# AIM OF THE EXERCISE:
The word "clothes" marks the lines to find; copy every such line from the data below.

*** DATASET EXCERPT Section Begins ***

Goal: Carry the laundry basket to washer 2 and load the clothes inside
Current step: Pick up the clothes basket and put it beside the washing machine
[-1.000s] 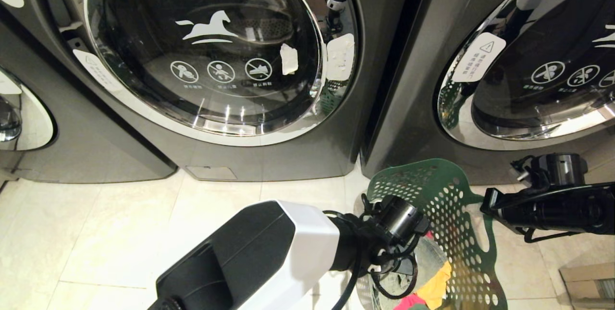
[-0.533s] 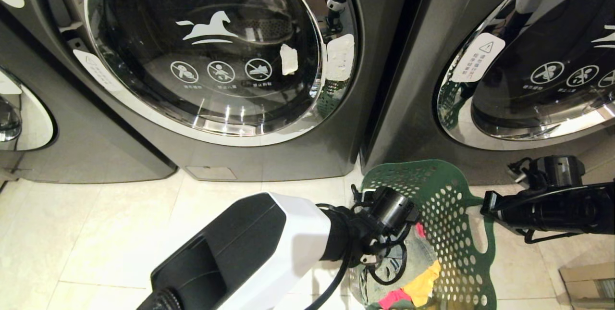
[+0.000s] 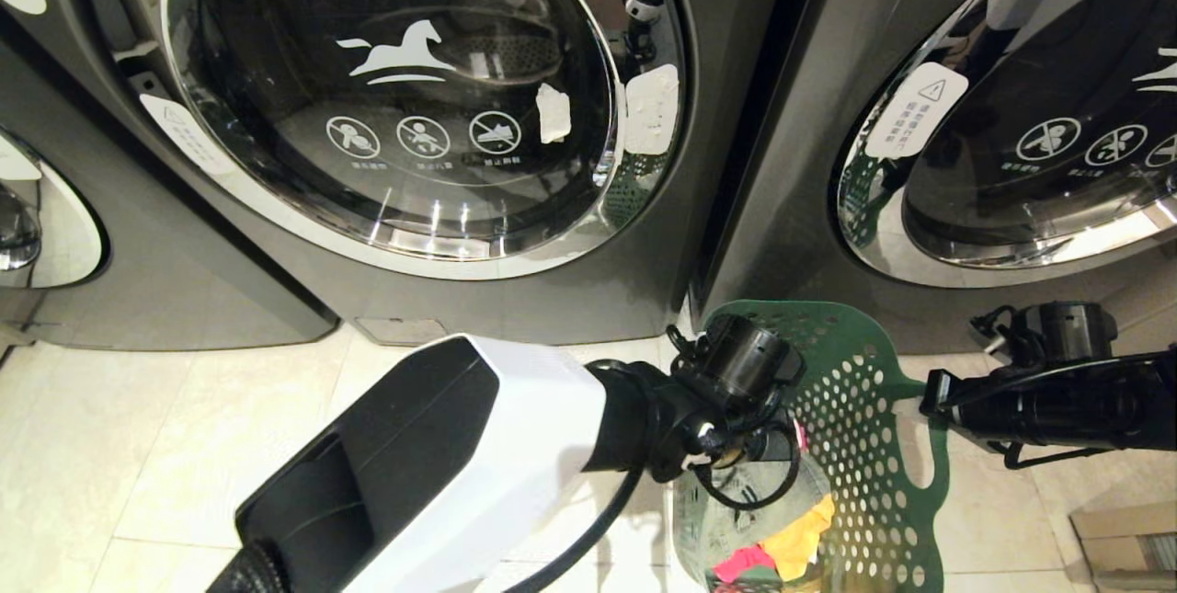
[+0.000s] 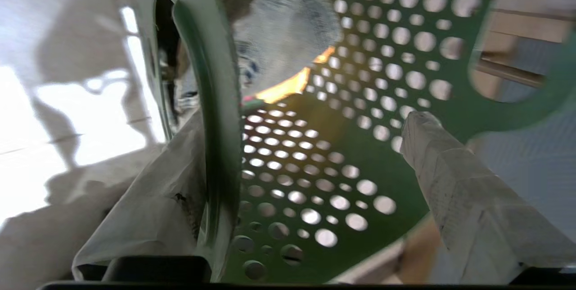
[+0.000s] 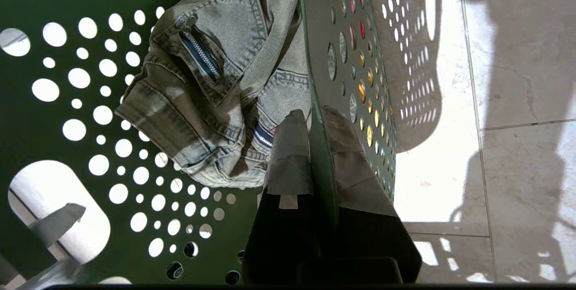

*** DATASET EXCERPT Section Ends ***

# TASK RESULT:
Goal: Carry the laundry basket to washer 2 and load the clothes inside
Current step: Pick up the clothes basket and put it beside the washing machine

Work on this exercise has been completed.